• _WHAT IS NEEDED_
What is needed here is an exact printout of the data, with no pictures included.

• _DATA EXCERPT_
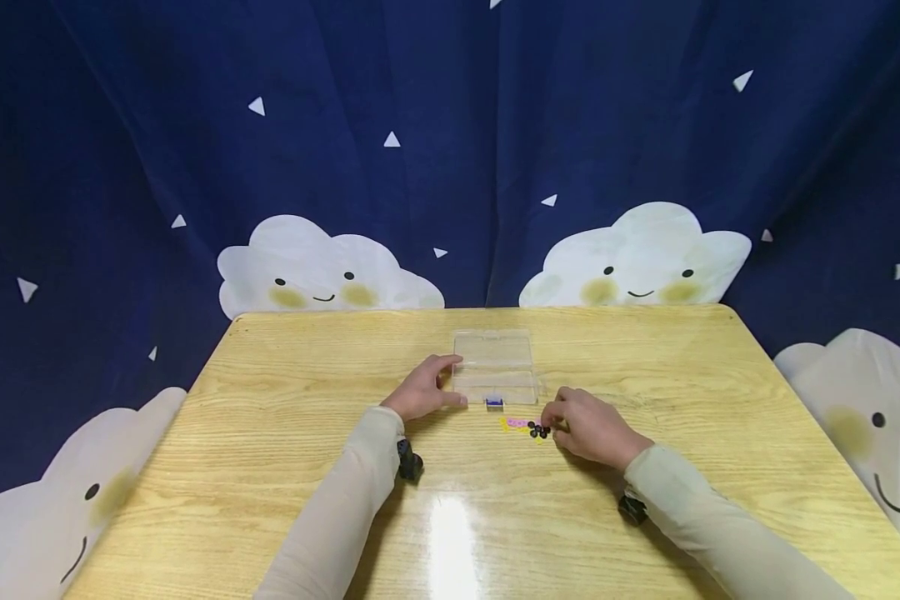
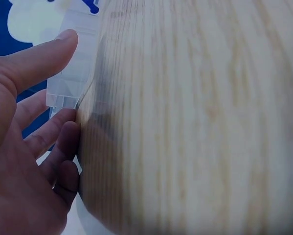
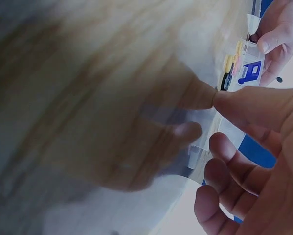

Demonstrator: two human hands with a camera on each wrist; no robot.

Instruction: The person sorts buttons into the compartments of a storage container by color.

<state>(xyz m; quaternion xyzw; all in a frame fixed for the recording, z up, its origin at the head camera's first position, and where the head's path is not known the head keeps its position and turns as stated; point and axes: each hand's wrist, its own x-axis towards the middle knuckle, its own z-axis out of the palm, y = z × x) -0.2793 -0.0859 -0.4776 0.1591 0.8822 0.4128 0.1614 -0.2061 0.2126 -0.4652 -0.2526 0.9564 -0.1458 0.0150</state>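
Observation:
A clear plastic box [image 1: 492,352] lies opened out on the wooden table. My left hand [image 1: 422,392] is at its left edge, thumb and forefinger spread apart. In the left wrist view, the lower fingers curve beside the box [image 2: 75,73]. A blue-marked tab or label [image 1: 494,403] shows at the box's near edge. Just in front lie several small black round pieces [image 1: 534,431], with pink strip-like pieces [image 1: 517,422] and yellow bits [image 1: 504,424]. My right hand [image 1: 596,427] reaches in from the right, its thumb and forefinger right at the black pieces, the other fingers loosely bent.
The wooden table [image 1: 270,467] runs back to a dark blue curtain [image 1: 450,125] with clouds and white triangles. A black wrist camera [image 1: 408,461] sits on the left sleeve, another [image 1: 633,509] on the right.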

• _SOLVED PROBLEM_
Demonstrator: two human hands with a camera on each wrist; no robot.

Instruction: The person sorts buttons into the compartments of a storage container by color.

<state>(xyz m; quaternion xyzw; all in a frame fixed for the recording, z up, its origin at the head camera's first position, and where the head's path is not known the head keeps its position and turns as stated; point and axes: each hand's wrist, its own x-axis towards the middle knuckle, its own z-axis out of the palm, y = z × x) -0.2793 -0.0859 -0.4776 0.1591 0.8822 0.4128 0.1614 -0.2061 0.2126 -0.4652 -0.2526 0.9564 -0.1458 0.0150</state>
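Observation:
A clear plastic box [image 1: 492,352] lies opened out on the wooden table. My left hand [image 1: 422,392] is at its left edge, thumb and forefinger spread apart. In the left wrist view, the lower fingers curve beside the box [image 2: 75,73]. A blue-marked tab or label [image 1: 494,403] shows at the box's near edge. Just in front lie several small black round pieces [image 1: 534,431], with pink strip-like pieces [image 1: 517,422] and yellow bits [image 1: 504,424]. My right hand [image 1: 596,427] reaches in from the right, its thumb and forefinger right at the black pieces, the other fingers loosely bent.
The wooden table [image 1: 270,467] runs back to a dark blue curtain [image 1: 450,125] with clouds and white triangles. A black wrist camera [image 1: 408,461] sits on the left sleeve, another [image 1: 633,509] on the right.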

The exercise asks for nothing more.